Category / Department

Preserved between the pages of a pamphlet in the APS Library is a small yellow butterfly, which may have been placed there over 200 years ago.

APS Library fellow E. Bennett Jones was paging through a partial pamphlet among the notes of physician and natural historian Benjamin Smith Barton at the APS Library and noticed something unusual: a small yellow butterfly, intact except for being folded with both wings together. Above it was a small brown stain in the shape of a butterfly across the two facing pages.

wide image of yellow butterfly in book

Intrigued by the find, Dr.
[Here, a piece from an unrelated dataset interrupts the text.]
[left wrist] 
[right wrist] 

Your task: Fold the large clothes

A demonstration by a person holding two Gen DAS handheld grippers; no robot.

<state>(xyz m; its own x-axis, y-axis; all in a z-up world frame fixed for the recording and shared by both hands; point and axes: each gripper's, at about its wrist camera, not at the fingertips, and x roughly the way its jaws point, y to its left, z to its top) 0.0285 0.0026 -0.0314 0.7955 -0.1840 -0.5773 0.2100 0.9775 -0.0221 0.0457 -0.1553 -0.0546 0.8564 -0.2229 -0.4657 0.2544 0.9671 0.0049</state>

Jones brought the butterfly to my attention and noted that the pamphlet appeared to be a portion of Barton’s Flora Virginica (1812). Based on a comparison of the text, I determined that it was indeed a portion of this book.

After posting a photo of the butterfly on Facebook, I received comments from two butterfly aficionados, Mark Holland and Monica Borrin Flint, who had been tagged in the post by a friend. Holland said that it looked like a lesser albatross, or Appias wardii, a small butterfly of the family Pieridae, or yellows and whites, which is found in India.  Flint noted that it was interesting that the pages listed “plants beloved by pollinators such as monarda. A botanical book. No coincidence the butterfly was placed here.”

A comparison with images of the Appias genus shows similarities. It is not known whether Barton placed the butterfly there or whether it was done later by a family member before the papers arrived at the APS.

The primary concern of APS staff was to find a way to properly house and keep intact the remains of this small creature. Its survival, possibly for 200 years, without any housing other than the pages of the pamphlet, was against all odds. We did not want to take the chance that a future quick turn of a page or handling the pamphlet upright could cause the butterfly to fall out and/or crumble. We also wanted to preserve the record of the location in which it was found, preferably by housing the butterfly with the item in which it was found.

Head conservator Anne Downey researched several options and found a solution: a suspension storage box, to be placed in a conservation board housing with the pamphlet. Ms. Downey removed the butterfly from the pamphlet by gently lifting from below with closed tweezers and placing it in the suspension storage box, which includes a raised bed that holds the butterfly in place, flat against the top lid when it is closed.

The butterfly now may be viewed with the pamphlet, without any danger to the integrity of its wings. 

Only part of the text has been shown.